PROMPT:
In how many lines of the listing does the word "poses" appear? Reply with the number only.

THE DATA:

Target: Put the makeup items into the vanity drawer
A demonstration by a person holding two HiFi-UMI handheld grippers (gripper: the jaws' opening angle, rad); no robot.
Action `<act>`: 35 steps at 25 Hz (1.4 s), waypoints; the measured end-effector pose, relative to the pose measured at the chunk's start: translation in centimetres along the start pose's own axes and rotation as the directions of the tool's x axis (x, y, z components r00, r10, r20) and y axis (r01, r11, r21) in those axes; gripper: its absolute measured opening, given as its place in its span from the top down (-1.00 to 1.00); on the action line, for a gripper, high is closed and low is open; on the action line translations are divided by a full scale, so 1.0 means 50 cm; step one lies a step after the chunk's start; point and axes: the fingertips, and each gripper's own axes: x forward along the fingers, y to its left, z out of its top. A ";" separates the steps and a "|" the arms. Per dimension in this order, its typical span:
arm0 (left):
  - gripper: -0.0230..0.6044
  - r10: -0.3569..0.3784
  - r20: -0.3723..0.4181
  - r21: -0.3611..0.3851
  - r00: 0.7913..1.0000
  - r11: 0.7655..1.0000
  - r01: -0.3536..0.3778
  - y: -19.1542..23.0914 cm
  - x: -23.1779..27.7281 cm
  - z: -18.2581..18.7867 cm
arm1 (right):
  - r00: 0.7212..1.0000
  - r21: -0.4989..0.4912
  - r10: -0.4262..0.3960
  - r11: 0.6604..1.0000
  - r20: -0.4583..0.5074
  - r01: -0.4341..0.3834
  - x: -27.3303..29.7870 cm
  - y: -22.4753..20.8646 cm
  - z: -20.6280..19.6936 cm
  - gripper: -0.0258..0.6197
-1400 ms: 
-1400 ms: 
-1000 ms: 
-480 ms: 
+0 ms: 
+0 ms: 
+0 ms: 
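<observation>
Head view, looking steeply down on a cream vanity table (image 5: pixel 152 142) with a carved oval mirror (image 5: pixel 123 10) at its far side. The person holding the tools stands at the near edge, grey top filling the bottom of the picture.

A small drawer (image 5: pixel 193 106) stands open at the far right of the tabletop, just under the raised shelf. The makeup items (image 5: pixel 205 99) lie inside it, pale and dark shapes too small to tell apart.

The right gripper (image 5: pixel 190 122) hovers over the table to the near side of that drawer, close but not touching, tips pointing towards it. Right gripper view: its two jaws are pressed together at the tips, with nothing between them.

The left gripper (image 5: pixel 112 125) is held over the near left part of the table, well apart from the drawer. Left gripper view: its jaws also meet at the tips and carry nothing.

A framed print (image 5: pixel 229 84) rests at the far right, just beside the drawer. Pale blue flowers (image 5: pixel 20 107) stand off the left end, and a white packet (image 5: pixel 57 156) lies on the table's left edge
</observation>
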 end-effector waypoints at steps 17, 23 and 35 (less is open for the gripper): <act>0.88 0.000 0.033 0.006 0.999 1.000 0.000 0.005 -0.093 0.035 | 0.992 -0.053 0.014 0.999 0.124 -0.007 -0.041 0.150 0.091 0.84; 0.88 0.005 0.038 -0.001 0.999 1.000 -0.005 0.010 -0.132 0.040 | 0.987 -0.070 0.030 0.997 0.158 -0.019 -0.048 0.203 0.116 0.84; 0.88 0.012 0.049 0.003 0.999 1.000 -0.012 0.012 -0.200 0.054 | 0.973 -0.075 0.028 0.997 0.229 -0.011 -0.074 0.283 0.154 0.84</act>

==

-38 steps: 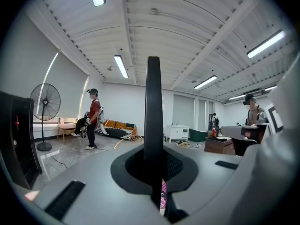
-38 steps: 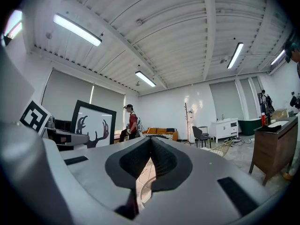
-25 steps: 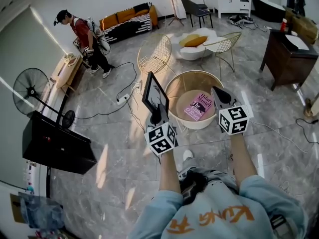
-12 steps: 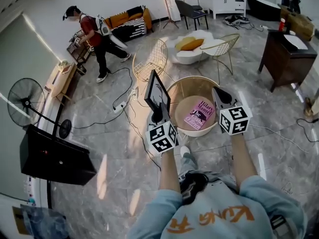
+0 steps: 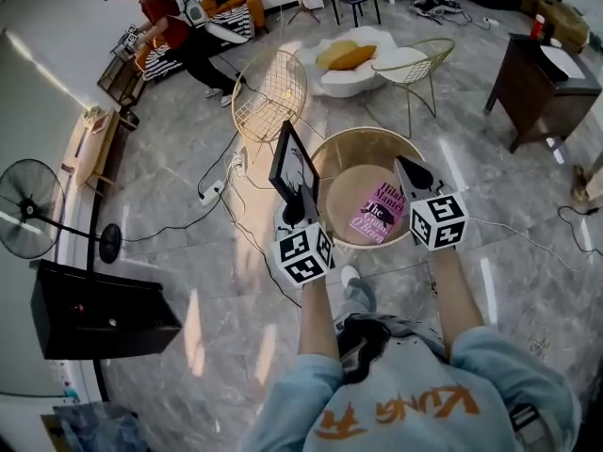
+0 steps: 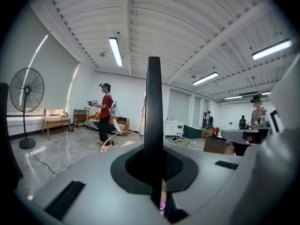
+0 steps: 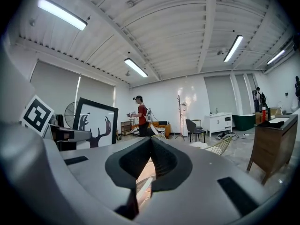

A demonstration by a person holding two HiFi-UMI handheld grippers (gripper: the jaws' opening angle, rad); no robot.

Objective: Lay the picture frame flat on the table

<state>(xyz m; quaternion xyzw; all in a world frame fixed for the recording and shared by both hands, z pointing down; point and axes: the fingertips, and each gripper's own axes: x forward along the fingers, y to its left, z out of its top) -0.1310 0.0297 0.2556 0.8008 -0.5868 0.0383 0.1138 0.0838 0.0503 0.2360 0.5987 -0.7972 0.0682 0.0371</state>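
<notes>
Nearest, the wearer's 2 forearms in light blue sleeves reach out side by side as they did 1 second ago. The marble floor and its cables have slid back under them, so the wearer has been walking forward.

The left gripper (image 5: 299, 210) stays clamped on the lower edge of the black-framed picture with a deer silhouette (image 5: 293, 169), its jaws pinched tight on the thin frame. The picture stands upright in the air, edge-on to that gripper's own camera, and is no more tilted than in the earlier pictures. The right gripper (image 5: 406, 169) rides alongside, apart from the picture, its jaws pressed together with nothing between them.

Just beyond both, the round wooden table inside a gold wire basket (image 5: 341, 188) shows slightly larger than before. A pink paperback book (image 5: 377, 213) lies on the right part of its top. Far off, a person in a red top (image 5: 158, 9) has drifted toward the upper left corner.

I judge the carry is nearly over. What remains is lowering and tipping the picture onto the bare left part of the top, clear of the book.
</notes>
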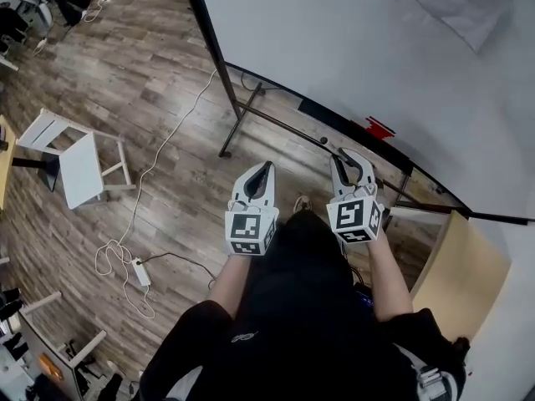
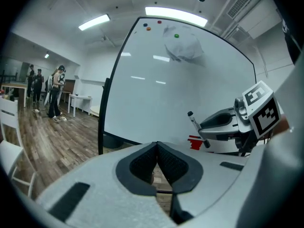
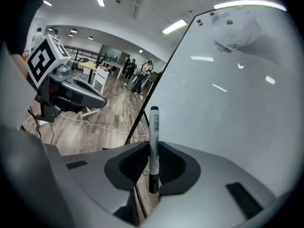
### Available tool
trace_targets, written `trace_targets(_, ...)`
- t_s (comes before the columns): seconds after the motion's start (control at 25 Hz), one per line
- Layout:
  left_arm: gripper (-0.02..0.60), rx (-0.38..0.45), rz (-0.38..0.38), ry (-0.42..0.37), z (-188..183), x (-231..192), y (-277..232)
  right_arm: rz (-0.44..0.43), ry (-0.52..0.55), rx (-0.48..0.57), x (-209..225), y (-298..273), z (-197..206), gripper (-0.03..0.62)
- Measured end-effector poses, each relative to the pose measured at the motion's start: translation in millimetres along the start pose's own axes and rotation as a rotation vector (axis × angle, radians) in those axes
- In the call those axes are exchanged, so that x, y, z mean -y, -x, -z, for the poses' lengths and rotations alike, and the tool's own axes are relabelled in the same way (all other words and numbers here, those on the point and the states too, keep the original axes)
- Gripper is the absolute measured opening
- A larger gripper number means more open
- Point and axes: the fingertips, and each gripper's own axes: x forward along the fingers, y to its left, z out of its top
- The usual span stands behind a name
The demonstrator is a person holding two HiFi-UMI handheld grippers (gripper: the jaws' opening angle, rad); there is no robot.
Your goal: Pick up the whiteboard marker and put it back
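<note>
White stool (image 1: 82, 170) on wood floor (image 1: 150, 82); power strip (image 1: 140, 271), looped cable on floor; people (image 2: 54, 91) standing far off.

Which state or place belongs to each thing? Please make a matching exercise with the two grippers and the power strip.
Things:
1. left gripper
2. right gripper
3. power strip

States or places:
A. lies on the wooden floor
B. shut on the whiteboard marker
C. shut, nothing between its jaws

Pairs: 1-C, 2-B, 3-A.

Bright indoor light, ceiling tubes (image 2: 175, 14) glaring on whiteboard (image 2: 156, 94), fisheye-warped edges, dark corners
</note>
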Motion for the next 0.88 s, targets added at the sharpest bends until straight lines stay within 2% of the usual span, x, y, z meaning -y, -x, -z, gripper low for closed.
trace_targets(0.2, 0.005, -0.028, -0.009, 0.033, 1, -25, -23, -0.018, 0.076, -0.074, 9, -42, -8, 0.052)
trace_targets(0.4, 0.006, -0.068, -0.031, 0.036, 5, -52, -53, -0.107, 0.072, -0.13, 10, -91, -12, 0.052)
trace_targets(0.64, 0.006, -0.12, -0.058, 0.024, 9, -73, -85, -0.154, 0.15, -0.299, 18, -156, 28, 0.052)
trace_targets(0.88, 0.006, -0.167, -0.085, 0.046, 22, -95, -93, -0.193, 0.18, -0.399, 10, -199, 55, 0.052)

RESULT:
2